» **Data section**

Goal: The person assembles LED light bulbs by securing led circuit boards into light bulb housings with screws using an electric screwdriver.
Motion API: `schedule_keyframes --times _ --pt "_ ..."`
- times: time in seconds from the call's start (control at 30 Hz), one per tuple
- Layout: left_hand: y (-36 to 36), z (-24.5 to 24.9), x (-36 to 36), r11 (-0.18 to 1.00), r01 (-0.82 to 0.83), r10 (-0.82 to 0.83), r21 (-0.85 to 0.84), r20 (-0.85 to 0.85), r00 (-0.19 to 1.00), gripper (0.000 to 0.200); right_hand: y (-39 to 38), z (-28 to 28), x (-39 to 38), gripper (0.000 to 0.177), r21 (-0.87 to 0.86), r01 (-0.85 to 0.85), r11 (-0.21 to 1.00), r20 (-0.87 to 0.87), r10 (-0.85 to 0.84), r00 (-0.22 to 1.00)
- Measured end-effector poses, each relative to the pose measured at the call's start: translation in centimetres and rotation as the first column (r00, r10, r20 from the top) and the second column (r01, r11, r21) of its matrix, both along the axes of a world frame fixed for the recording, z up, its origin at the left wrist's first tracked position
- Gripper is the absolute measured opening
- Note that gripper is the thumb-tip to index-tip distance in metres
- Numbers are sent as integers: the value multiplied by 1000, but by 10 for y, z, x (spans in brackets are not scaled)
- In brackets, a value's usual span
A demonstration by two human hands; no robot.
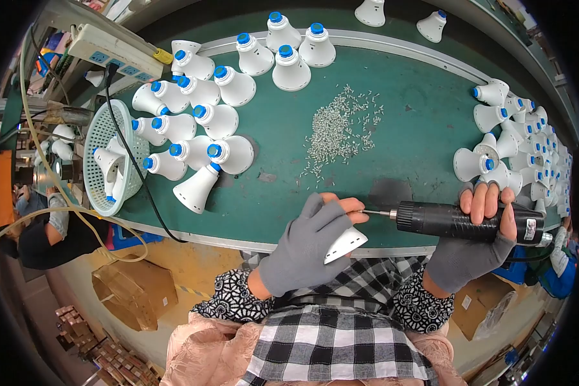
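Observation:
My left hand [309,244], in a grey fingerless glove, is closed around a white cone-shaped plastic housing [346,246]; most of the housing is hidden by the glove. Wrapped round a black electric screwdriver [444,220] is my right hand [479,235], gloved the same way. The screwdriver lies level, its bit pointing left to the fingertips of my left hand. Whether a screw sits at the bit's tip is too small to tell. Beyond both hands, a pile of small silver screws [334,128] is spread on the green work surface [276,186].
Several white housings with blue caps [215,121] stand and lie at the left, with more crowded at the right [527,141]. A pale green basket [100,193] holds some housings. A black cable [135,161] runs from a power strip [112,55]. Cardboard boxes [135,289] are below.

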State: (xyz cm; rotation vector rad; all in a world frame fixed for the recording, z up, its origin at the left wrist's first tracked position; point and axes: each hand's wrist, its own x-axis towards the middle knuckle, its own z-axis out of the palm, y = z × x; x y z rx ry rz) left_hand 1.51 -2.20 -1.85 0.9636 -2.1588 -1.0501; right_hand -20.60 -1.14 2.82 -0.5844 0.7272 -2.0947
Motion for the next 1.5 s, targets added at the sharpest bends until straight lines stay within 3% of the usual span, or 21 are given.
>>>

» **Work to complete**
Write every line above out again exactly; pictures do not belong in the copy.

» **Output below**
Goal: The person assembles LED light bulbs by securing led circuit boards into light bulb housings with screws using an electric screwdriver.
Motion API: `schedule_keyframes --times _ --pt "_ ..."`
- times: time in seconds from the call's start (control at 30 Hz), one per tuple
- Layout: left_hand: y (-36 to 36), z (-24.5 to 24.9), x (-36 to 36), r11 (-0.18 to 1.00), r01 (-0.82 to 0.83), r10 (-0.82 to 0.83), r21 (-0.85 to 0.84), r20 (-0.85 to 0.85), r00 (-0.19 to 1.00), gripper (0.000 to 0.200); right_hand: y (-39 to 38), z (-28 to 28), x (-39 to 38), gripper (0.000 to 0.177), r21 (-0.87 to 0.86), r01 (-0.85 to 0.85), r11 (-0.21 to 1.00), r20 (-0.87 to 0.87), r10 (-0.85 to 0.84), r00 (-0.22 to 1.00)
- Measured end-effector poses, each relative to the pose measured at the call's start: translation in centimetres and rotation as the first column (r00, r10, r20 from the top) and the second column (r01, r11, r21) of its matrix, both along the axes of a world frame fixed for the recording, z up, its origin at the left wrist's first tracked position
- Gripper is the absolute measured opening
- Note that gripper is the thumb-tip to index-tip distance in metres
- Numbers are sent as integers: the value multiplied by 1000, but by 10 for y, z, x (spans in brackets are not scaled)
- In brackets, a value's usual span
A demonstration by two human hands; no robot.
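Observation:
My left hand [309,244], in a grey fingerless glove, is closed around a white cone-shaped plastic housing [346,246]; most of the housing is hidden by the glove. Wrapped round a black electric screwdriver [444,220] is my right hand [479,235], gloved the same way. The screwdriver lies level, its bit pointing left to the fingertips of my left hand. Whether a screw sits at the bit's tip is too small to tell. Beyond both hands, a pile of small silver screws [334,128] is spread on the green work surface [276,186].
Several white housings with blue caps [215,121] stand and lie at the left, with more crowded at the right [527,141]. A pale green basket [100,193] holds some housings. A black cable [135,161] runs from a power strip [112,55]. Cardboard boxes [135,289] are below.
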
State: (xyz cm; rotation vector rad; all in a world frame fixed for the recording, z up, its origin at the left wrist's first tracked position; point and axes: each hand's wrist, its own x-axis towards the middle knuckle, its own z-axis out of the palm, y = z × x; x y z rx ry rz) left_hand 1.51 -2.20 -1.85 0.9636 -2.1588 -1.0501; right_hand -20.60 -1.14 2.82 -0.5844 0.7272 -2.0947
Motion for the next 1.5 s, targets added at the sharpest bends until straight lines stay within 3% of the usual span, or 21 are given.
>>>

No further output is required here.